The problem: For the entries below, the result should be an exact transcription of the lines from the one with "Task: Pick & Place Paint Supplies" up to and including the one with "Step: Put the", and only those.

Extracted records
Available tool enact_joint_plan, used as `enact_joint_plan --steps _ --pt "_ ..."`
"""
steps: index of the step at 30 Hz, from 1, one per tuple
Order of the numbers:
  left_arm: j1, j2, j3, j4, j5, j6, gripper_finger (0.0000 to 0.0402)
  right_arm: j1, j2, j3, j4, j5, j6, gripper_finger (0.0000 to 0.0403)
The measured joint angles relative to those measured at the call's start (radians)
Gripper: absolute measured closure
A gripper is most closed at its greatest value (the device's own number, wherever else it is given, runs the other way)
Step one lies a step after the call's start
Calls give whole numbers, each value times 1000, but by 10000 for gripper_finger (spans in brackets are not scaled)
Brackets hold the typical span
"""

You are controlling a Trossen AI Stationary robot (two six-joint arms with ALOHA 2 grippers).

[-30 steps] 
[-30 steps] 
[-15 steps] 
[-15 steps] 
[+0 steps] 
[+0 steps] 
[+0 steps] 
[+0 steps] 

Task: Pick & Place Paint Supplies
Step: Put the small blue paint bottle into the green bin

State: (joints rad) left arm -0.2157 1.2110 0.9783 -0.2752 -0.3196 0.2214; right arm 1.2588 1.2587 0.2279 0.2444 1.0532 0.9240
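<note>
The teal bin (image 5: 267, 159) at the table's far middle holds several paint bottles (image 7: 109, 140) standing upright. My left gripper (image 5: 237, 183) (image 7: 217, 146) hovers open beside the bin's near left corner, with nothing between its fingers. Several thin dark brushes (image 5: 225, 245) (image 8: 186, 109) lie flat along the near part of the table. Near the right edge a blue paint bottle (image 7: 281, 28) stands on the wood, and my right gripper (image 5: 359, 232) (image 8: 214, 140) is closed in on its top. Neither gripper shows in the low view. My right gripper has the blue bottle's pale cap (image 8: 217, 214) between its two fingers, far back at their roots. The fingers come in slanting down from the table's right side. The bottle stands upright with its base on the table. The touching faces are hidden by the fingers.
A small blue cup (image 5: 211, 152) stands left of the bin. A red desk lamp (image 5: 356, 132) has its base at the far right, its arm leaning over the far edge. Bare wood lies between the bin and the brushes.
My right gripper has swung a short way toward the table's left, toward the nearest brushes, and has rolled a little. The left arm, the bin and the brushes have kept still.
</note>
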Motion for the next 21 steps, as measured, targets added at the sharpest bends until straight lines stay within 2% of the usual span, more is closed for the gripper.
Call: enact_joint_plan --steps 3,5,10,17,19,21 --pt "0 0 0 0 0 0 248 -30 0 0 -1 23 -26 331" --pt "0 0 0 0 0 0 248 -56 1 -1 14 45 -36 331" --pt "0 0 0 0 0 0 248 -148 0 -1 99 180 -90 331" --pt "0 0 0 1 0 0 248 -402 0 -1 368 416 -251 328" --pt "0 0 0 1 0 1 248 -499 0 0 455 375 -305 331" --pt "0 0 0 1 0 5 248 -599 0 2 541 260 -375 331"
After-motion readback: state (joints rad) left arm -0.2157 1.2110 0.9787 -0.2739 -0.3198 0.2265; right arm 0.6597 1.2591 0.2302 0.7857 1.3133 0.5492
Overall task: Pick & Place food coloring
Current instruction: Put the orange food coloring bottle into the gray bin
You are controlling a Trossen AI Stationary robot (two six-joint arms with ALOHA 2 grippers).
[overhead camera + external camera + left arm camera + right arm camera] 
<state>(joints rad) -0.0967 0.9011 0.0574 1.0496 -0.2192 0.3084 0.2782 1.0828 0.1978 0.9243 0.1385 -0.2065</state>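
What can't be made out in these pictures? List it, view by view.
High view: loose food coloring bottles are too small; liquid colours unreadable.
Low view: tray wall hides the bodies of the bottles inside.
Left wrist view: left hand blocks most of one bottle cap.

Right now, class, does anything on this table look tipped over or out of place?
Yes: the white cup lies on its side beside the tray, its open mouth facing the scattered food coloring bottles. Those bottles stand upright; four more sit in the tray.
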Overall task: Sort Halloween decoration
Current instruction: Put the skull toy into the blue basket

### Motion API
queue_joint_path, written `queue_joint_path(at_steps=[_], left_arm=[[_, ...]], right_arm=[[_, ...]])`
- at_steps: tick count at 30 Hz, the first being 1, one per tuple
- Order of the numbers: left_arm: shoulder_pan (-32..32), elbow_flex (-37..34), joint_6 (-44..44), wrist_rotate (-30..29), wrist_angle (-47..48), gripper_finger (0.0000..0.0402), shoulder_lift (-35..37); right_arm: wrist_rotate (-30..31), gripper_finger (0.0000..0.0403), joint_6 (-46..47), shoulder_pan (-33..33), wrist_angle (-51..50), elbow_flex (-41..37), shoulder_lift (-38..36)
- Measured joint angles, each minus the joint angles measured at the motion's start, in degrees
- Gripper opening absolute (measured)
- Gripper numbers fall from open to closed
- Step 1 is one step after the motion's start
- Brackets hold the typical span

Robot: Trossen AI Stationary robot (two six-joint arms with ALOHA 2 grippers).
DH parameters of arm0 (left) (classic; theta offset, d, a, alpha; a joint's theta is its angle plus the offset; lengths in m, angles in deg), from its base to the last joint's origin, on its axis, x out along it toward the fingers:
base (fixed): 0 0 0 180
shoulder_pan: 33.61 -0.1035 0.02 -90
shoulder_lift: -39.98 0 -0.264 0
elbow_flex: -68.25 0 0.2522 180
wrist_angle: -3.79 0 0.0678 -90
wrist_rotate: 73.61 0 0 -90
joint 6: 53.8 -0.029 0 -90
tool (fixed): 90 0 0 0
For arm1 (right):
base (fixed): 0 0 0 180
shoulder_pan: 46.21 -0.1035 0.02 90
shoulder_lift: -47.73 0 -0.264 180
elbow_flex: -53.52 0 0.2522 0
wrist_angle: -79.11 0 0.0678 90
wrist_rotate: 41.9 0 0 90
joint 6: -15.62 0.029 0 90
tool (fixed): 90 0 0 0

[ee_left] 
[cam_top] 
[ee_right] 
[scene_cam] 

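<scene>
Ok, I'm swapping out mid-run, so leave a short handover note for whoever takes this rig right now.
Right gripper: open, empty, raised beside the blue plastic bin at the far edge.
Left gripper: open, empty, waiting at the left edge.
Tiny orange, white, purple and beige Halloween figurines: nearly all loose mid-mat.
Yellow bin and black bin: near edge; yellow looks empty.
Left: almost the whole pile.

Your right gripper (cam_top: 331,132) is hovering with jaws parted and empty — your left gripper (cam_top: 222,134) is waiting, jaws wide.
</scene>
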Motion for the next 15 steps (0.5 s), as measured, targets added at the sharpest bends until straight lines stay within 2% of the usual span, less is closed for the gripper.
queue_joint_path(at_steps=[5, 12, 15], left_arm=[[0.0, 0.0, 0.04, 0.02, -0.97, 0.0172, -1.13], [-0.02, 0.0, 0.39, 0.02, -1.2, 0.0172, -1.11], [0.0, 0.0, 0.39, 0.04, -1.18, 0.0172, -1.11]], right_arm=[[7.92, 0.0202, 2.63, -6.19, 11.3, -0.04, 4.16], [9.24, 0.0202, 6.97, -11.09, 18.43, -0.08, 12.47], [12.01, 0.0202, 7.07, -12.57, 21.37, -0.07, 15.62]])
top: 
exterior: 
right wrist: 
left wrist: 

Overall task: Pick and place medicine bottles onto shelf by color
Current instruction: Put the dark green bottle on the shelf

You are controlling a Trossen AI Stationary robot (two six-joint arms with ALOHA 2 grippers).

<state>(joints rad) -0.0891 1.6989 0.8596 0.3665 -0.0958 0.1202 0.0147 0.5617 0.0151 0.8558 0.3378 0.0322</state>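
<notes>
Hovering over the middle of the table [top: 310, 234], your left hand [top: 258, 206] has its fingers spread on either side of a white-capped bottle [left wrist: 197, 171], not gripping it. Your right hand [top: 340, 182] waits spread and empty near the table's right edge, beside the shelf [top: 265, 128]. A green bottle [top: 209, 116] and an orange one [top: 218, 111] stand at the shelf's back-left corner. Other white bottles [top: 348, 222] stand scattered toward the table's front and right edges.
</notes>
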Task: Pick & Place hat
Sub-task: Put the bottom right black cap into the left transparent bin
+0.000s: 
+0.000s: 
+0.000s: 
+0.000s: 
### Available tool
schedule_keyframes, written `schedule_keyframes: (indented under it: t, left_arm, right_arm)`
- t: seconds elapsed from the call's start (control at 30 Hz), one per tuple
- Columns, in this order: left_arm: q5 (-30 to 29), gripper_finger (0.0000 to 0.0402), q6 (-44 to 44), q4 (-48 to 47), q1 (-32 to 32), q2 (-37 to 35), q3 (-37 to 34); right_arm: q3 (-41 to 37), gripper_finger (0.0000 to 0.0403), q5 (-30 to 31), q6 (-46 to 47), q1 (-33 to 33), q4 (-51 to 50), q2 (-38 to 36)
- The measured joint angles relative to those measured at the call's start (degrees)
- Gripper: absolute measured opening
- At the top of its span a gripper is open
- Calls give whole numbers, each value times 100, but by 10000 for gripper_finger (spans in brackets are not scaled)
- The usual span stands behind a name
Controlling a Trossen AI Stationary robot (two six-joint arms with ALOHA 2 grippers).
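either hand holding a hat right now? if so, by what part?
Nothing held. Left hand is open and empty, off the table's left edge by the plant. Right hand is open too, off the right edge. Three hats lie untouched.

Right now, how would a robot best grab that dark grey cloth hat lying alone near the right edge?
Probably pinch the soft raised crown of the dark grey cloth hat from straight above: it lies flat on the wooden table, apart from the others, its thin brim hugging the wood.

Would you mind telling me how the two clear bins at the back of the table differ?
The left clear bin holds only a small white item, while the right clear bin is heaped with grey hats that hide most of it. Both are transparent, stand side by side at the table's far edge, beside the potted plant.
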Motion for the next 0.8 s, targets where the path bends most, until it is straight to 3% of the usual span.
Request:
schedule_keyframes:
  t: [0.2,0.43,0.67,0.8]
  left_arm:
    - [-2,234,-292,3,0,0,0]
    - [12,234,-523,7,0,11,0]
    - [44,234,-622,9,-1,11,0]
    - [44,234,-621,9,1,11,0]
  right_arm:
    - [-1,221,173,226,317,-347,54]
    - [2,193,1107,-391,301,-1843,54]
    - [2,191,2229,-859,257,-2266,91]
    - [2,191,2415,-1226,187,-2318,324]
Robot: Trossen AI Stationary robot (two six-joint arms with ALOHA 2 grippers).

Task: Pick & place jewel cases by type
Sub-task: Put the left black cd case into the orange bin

Result of the task:
Task: Pick & Place Paint Supplies
Step: Put the small blue paint bottle into the green bin

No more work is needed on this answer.